Underland Press is a publishing company founded by Victoria Blake, a writer and the former prose editor for Dark Horse Comics. Underland Press was sold to Resurrection House in September 2013.

Debut authors for Underland Press included: Bram Stoker Award winner Kealan Patrick Burke, Edgar Award and International Horror Guild Award nominee Brian Evenson, Two-time World Fantasy Award winner Jeff VanderMeer, multiple award winner Will Elliott, and husband and wife writing team Berry Verhoef and Esther Verhoef writing as "EScoBER".

Will Elliott's novel The Pilo Family Circus is scheduled to make its North American debut in 2009 through Underland Press.
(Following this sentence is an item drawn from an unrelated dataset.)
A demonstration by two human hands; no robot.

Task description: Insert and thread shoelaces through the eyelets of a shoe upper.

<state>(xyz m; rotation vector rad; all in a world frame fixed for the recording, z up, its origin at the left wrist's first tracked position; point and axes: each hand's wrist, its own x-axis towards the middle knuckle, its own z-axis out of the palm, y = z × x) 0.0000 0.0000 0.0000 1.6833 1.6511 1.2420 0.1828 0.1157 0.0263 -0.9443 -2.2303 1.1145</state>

It was originally published in Australia in 2006 after winning the inaugural ABC fiction award (sponsored by ABC Books). The novel went on to win the Aurealis Award (co-winner: Best Horror novel, plus the Golden Aurealis Award), the Australian Shadows Award, the Ditmar Award (Best Novel), and the Sydney Morning Herald's "Best Young Novelist Award" for 2007. The Pilo Family Circus was also short-listed for the 2007 International Horror Guild Award for Best Novel.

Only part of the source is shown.